En février 1984 -les GAL se manifestent alors depuis quatre mois- Felipe Gonzalez entreprend d'instruire l'opinion publique française. Parlant du continuum ETA-Sanctuaire français-GAL, il déclare: "je crois que si ETA cessait ses activités terroristes, la violence disparaîtrait de la face du pays". Un message lentement assimilé par le gouvernement socialiste français, puis reçu 5 sur 5 par celui de Jacques Chirac. La preuve ? Même s'il est filé depuis novembre 1985, c'est en avril 1986 que "Txomin"(1) , est arrêté. Un mois plus tard, Charles Pasqua, peu coutumier des dérapages médiatiques, commente ainsi la nouvelle donne au Pays basque français (2). "Nous ferons tout pour mettre hors d'état de nuire les personnes qui sont payées par un Etat [c'est nous qui soulignons] pour venir régler leurs comptes sur notre territoire". A bon entendeur... Un serment d'autant moins exténuant à tenir que les GAL ont mis l'arme au pied trois mois plus tôt, pour ne plus se manifester depuis lors. Ce malgré de violentes offensives dETA en Euskadi-sud, sur le reste du territoire espagnol, même, entre 1986 et 1992, alors que chaque attentat grave d'ETA sans exception avait été suivi de sa riposte "galeuse" entre décembre 1983 et février 1986...
 
En juillet 1986, José Varona Lopez, membre présumé du "Commando Madrid" d'ETA-M, est expulsé vers l'Espagne, inaugurant une "procédure d'urgence absolue" utilisée par la suite plus de deux cents fois. Depuis lors, le gouvernement français réprime vraiment les activités d'ETA sur son sol; la coopération avec les instances judiciaires et policières espagnoles s'est intensifiée au point qu'en mars 1992 -alors que moins de dix ans auparavant, l'arrestation en Euskadi-nord -a fortiori l'extradition- du moindre etarra était exclue- trois dirigeants de premier plan d'ETA, "Paco", "Txelis" et "Fitti"(3), sont capturés en Euskadi-nord.
 
Comme ils ont dû discrètement jubiler, ce jour là à Madrid, ceux qui, dans un secret toujours intact pour l'essentiel, ont monté la campagne de contre-terrorisme la plus efficace de l'après-guerre !

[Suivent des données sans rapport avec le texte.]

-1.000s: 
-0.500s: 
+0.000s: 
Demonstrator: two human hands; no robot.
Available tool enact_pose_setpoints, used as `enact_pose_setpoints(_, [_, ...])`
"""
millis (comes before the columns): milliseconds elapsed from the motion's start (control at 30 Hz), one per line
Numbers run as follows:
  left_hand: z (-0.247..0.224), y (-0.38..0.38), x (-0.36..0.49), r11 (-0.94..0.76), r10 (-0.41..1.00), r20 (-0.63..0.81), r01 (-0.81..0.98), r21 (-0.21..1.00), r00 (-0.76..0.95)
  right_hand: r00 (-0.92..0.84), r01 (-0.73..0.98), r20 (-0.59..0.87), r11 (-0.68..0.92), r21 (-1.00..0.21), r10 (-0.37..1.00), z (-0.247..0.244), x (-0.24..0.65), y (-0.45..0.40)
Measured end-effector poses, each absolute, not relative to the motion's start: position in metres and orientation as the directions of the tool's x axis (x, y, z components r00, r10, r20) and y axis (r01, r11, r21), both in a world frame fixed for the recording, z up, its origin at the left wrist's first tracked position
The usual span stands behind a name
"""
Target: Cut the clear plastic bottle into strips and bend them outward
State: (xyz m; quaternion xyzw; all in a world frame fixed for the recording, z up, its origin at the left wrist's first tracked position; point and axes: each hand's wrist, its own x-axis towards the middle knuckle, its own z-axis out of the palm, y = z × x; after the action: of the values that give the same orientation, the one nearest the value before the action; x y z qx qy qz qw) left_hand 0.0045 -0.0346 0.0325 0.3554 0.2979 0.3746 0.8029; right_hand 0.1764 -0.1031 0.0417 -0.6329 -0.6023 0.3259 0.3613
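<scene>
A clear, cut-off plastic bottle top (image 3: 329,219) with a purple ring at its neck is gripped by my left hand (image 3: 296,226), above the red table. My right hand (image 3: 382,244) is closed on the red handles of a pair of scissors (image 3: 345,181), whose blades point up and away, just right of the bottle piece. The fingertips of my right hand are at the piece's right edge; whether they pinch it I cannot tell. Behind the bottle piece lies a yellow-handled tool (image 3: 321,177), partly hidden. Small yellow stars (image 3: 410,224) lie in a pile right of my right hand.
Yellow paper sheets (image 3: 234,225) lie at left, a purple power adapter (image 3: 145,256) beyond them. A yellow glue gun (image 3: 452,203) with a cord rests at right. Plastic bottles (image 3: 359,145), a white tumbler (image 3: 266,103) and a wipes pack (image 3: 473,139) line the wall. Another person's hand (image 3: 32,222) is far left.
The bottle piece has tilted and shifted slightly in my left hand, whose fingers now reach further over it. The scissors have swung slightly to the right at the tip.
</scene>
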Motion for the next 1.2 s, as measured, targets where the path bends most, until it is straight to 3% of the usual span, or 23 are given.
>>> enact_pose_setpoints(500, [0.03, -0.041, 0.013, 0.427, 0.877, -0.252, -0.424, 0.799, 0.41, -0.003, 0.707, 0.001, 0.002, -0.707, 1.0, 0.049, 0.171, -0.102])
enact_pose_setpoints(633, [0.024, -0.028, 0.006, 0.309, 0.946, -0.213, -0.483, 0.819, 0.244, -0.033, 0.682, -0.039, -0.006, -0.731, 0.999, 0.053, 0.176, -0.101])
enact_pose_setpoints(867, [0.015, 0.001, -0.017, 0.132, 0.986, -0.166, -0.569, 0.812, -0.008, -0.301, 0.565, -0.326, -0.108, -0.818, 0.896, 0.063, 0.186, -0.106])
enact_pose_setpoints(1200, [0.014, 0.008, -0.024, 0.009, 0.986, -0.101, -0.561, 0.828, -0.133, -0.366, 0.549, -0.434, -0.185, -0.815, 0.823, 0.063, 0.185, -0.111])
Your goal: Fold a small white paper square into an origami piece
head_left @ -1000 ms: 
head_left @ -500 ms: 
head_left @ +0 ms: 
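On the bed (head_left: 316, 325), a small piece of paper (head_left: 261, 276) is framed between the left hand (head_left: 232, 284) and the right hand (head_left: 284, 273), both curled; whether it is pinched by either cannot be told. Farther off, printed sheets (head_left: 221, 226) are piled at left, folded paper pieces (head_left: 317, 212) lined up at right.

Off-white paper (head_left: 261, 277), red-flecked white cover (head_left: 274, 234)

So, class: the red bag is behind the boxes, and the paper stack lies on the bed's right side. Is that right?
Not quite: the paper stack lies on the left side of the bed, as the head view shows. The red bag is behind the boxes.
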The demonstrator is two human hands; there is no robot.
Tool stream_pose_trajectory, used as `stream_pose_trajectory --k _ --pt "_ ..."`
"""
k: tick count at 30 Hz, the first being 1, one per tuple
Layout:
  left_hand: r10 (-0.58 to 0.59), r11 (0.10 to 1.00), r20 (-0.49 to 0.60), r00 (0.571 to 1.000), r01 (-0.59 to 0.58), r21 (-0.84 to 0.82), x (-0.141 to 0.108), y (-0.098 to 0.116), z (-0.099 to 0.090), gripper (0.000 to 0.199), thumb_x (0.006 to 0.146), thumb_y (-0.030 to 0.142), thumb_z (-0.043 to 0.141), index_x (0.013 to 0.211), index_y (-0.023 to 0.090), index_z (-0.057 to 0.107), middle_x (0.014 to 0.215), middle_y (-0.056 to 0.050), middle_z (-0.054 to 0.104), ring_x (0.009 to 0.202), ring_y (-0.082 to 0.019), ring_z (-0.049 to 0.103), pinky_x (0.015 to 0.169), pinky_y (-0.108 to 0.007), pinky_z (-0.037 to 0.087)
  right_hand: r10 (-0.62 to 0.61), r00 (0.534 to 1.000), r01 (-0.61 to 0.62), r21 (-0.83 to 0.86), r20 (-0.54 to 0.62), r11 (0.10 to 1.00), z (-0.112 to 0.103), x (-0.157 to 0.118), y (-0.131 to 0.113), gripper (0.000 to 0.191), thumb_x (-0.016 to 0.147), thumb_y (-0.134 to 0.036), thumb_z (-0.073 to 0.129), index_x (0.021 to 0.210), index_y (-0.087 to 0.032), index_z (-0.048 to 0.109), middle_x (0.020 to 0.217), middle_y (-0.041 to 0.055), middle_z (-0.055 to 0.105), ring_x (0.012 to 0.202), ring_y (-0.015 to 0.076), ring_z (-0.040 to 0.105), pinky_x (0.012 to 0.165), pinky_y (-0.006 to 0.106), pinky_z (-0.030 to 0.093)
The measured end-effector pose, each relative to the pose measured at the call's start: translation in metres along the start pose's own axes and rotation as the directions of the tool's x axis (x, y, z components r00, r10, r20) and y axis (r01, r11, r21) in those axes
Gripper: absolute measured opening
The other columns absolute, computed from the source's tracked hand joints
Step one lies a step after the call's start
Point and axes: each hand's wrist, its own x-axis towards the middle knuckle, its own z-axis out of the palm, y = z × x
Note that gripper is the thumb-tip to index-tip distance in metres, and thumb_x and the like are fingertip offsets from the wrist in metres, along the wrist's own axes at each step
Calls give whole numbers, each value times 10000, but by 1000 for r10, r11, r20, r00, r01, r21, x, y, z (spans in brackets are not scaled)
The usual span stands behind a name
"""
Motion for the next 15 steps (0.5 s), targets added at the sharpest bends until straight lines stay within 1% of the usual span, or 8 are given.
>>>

(1) « Txomin», Domingo Iturbe Abasolo. Figure his-torique d'ETA-Militaire dont il est le chef incontesté durant près d'une décennie. Arrêté en France eu avril 1986 et expulsé, il échoue en Algérie où il meurt dans des circonstances troubles et mars 1987. Voir dans les «Notes & Etudes » N'4, de février 1988 son portrait détaillé.
(2) Forum RMC, 24/5/86.
(3)  «Paco» ou «Artapalo » : Francisco Magica Garmendia, chef militaire, puis élément moteur du Comité Exécutif (CE) d’ETA. «Txelis», José-Luis Alvarez Santacristina. Responsable politique au sein du CE dETA. «Fitti», José-Maria Arregui Irostarbe. Responsable des affaires logistiques et techniques au sein du CE dETA. Tous trois consti-tuent la direction suprême d’ETA. Ils sont arrêtés le 19 mars 1992 à Bidart, près de Biarritz, au Pays basque français.